Speaker: Leslie Rohde, Founder, Windrose Software

  • Why internal linking? you control your own pages, you control your own links, focuses the effects of external linking
  • “Good ranking starts at home”
  • Ranking is simple (On-page factors, link reputation, PageRank)
  • Link Reputation (links speak louder than pages – Google bombing, aka “miserable failure”; click here, privacy policy, home, etc.)
  • Fragmented reputation (”partial truth” – cooking link should be cooking appliances)
  • Choose focus and force ranking/PR to “follow the money” (home page push, mid tier push, long tail push)

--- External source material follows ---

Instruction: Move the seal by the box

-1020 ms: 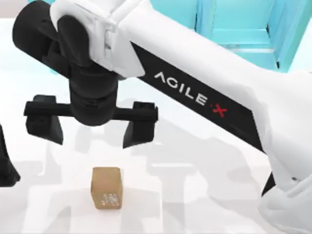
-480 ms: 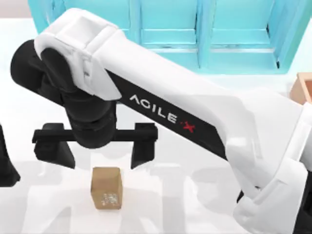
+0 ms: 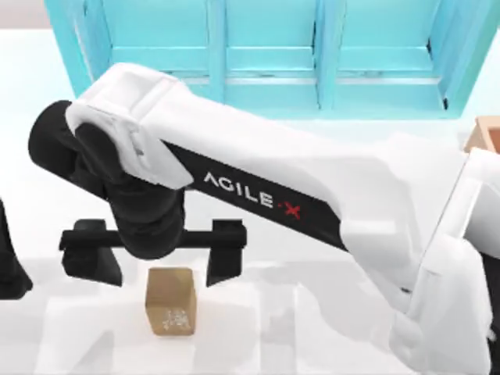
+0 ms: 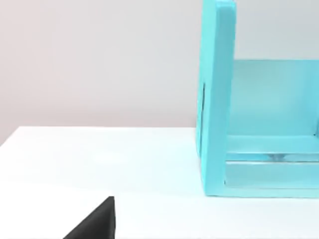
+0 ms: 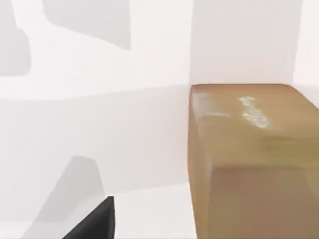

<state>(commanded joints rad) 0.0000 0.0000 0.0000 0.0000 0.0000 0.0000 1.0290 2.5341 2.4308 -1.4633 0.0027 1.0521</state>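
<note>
white worktop (image 3: 312,328) seen from above, with a turquoise shelf unit (image 3: 266,55) standing along its 12 o'clock edge. the seal (image 3: 171,301) is a small tan-brown block with rounded edges and faint white markings on the face turned toward 6 o'clock; it sits upright on the worktop low in the top view, left of centre. in the right wrist view the seal (image 5: 251,159) appears close up, its pale markings on the upper face. bare white surface lies around the block at 3, 6 and 9 o'clock. the box (image 3: 484,134), light orange-tan, is partly seen at the 3 o'clock edge of the top view, well apart from the seal, with the right arm's white body lying across the surface between them. the right tool (image 3: 153,266) hangs just at 12 o'clock of the seal, its two dark fingers (image 3: 223,262) spread wider than the block and holding nothing; the right-hand finger stands just beside the block's upper corner, the left-hand one a little farther off. whether either finger touches the seal cannot be told. the left arm (image 3: 9,266) is a dark shape at the 9 o'clock edge of the top view; whether its tool is open cannot be told. the left wrist view looks across the worktop (image 4: 99,159) to the end wall of the shelf unit (image 4: 217,99).
</note>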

Speaker: Eric Enge, President, Stone Temple Consulting Corporation

  • Syntax (nofollow – attribute/meta-tag, noindex, nofollow and noindex)
  • Robots.txt (/test/, /cgi-bin/)
  • noindex CAN pass PR
  • nofollow meta-tag – will index but won’t pass link juice to ALL links on page
  • nofollow attribute – won’t pass link juice to a specific link
  • robots.txt – can’t crawl page, see links, or pass link juice
  • For duplicate content: noindex pages, once removed: nofollow links to pages, DON’T use robots.txt page: lose ability to pass link juice)
  • Content Syndication – syndicate tens of thousands of pages to a PR 8 site, noindex syndicated pages, prevents duplicate content problem, still passes link juice
  • Ecommerce site – hard to get links for, solution: build a rich content tree (such as a BLOG), get links to that site, incorporate in the content tree: links to key parts of the site, nofollow all other links
  • Basic Sculpting, remove: About us, Advertise with us, Contact us, Press center, List your biz on citysearch, Job opportunities, Partner sites (some)
  • Duplicate content w/ http and https

Speaker: Adam Audette, President, AudetteMedia, Inc

  • Text links are good – Beware of image links, have text links options, image replacement is an alternative
  • Contextual links rule – images have no semantic meaning, images have emotion and context, text has semantic meaning
  • Anchor text? – not golden key, be aware of context of pages, watch surrounding pages, influence increases w/ scale, on large sites: anchor text is influential
  • Speak to Users – anchor text = calls to action, think about your site’s visitors
  • Vary anchor text, keep it natural
  • Standardize linking to all pages
  • Link/page relations – Link text should match targets – again, telling the truth, keywords should surround the link and be in the link text
  • Are your pages impt.? – Check internal link counts; pages w/out many internal links, give signal to bots and people = page isn’t important
  • Link Thresholds – No more than 100-150 links/page BUT depends on case – Zappos has over 1500 on their brand page
  • Related link structure – use related linking to flatten link structure, encourages crawling, breadcrumbs are good
  • Tag pages – Have users tag pages/manually build; create popular pages, categorize, product, RSS Feeds

Speaker: Anton Konikoff, Founder/CEO, Acronym Media

  • Keywords in navigation need to be ACCURATE
  • Difficult to isolate net impact on rankings
  • Potential success metrics: indexing levels, crawl frequency, crawl patterns, click-through rate on links
  • BEFORE CHANGING links, link audit: click distribution, page abandon rates, user click paths, path to conversion
  • Anchor text still has to be understood by users in order to have an optimal experience, SO balance SEO and user experience
  • Business case for internal link changes: consult w/ user experience teams, sift through historical data, collect intel on competitors’ tactics, test suggestions

Q & A

  • To pass juice, both Page A and Page B must be indexed
  • Other search engines (not Google) follow nofollow tags
  • How often is page indexed? – may show importance
  • Nofollow affiliates – increase internal PR
  • “Internal link currency” – spend wisely within site
NOTE: These notes are the major points of the presentations, and do not include every point the presenter made.